**To do**
Print every line of the listing below, starting with the line that holds "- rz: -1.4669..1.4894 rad" and going on through the line that holds "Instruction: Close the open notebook", both included, and print nothing else.
Segment Start: Task data
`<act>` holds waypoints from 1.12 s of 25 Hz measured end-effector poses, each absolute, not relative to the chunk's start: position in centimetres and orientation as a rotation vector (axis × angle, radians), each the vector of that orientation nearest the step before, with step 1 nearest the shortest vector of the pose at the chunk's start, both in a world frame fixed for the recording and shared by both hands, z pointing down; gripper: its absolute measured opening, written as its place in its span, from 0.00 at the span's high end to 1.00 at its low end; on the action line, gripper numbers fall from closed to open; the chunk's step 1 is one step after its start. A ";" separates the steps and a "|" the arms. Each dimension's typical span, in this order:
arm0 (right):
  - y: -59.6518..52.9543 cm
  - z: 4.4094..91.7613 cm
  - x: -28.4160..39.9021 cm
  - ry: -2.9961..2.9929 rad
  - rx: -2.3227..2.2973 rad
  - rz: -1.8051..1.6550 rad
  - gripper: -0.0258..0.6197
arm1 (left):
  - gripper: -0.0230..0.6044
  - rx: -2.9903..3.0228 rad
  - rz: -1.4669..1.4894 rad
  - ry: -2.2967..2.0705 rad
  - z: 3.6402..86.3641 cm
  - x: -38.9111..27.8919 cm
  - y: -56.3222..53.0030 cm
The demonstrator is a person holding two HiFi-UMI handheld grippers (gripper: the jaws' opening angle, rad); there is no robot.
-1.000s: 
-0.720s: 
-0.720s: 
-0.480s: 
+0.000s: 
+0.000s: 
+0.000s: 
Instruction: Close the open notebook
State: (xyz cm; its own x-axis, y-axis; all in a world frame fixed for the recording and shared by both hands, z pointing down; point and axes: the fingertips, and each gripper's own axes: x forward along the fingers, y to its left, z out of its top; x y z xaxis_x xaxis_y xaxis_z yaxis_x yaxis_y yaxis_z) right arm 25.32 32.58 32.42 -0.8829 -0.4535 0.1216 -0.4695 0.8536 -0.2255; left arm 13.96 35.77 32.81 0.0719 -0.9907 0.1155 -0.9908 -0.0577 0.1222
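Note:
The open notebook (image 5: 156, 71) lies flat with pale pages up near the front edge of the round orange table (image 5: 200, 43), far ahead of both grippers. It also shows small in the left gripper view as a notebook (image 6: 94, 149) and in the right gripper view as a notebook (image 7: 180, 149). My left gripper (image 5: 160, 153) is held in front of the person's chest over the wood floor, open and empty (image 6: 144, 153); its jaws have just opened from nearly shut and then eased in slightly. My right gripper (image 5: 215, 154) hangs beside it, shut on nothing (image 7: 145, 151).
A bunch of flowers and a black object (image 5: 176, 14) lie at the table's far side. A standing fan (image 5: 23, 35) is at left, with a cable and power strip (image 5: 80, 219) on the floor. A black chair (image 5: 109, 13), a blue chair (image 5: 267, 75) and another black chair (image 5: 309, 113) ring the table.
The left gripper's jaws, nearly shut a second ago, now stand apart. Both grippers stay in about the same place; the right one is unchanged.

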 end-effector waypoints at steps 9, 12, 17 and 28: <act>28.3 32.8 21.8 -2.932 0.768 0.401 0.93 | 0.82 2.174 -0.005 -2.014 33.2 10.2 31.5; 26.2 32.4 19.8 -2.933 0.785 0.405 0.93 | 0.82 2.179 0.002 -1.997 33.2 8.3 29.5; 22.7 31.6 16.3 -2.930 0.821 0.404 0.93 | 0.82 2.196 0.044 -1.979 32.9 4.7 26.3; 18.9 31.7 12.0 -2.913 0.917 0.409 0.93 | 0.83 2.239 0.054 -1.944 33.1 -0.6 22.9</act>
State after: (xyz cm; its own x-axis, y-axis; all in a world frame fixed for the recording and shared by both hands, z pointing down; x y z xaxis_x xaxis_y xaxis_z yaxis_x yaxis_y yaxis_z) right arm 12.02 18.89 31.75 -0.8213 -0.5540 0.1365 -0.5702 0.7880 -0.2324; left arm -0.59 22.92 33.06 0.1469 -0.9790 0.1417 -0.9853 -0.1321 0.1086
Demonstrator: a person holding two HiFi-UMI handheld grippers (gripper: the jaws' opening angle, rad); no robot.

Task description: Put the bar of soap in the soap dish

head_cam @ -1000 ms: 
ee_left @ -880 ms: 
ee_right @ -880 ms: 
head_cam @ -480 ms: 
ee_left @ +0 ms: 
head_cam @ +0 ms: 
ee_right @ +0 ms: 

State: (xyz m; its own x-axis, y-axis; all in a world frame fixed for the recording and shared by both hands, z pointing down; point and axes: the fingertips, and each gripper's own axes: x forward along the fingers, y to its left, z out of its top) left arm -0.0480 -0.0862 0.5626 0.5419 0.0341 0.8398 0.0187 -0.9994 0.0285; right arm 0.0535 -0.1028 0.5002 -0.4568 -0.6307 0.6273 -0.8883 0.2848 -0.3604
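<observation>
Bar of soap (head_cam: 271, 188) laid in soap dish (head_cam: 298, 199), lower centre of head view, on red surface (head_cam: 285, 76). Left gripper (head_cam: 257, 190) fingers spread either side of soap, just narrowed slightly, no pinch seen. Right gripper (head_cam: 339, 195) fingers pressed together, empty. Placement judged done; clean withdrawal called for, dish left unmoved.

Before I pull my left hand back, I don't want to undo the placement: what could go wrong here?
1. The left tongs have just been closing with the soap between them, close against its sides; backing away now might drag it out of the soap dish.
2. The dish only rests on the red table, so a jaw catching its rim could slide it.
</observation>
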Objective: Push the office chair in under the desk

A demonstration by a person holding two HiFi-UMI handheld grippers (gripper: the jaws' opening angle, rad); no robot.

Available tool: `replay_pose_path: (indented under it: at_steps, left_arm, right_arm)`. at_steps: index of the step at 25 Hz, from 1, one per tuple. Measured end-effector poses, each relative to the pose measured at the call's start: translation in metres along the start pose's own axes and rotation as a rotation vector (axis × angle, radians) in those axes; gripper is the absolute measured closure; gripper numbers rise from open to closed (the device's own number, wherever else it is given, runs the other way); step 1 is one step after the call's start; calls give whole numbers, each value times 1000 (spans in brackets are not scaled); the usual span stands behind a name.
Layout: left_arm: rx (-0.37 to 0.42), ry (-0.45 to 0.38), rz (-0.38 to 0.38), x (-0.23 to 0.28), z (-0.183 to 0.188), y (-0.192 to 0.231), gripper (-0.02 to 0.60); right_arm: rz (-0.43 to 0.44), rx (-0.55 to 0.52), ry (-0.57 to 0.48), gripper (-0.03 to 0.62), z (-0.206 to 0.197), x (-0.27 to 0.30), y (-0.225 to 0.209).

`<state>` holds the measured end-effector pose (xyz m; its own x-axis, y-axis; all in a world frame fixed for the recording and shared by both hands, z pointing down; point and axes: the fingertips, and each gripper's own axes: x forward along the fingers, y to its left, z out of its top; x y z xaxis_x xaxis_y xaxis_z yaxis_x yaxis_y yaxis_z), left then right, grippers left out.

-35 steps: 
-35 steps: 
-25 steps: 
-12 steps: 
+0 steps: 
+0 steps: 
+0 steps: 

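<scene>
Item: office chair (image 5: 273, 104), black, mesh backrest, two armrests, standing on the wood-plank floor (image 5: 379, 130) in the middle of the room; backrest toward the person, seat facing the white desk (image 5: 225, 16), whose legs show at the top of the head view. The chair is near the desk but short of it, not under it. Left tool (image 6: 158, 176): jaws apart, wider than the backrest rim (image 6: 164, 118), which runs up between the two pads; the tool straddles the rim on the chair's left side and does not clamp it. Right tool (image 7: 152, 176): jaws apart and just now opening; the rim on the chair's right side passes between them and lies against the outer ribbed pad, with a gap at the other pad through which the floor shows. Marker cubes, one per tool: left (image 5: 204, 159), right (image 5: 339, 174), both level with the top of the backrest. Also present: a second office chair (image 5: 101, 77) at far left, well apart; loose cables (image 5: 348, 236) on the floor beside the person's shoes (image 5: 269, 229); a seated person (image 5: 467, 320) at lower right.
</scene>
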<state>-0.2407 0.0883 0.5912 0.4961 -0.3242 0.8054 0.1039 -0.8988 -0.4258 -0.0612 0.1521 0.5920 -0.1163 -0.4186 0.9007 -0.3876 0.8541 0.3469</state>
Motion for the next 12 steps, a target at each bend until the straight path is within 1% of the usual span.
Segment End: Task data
**Response for this exercise**
  - rz: -1.4669..1.4894 rad
  - ry: -2.2967..2.0705 rad
  - z: 3.6402..86.3641 cm
  - x: -38.9111..27.8919 cm
  - y: -56.3222..53.0030 cm
The demonstrator is a person holding two HiFi-UMI handheld grippers (gripper: the jaws' opening angle, rad); there is no robot.
-1.000s: 
-0.720s: 
-0.720s: 
-0.480s: 
+0.000s: 
+0.000s: 
+0.000s: 
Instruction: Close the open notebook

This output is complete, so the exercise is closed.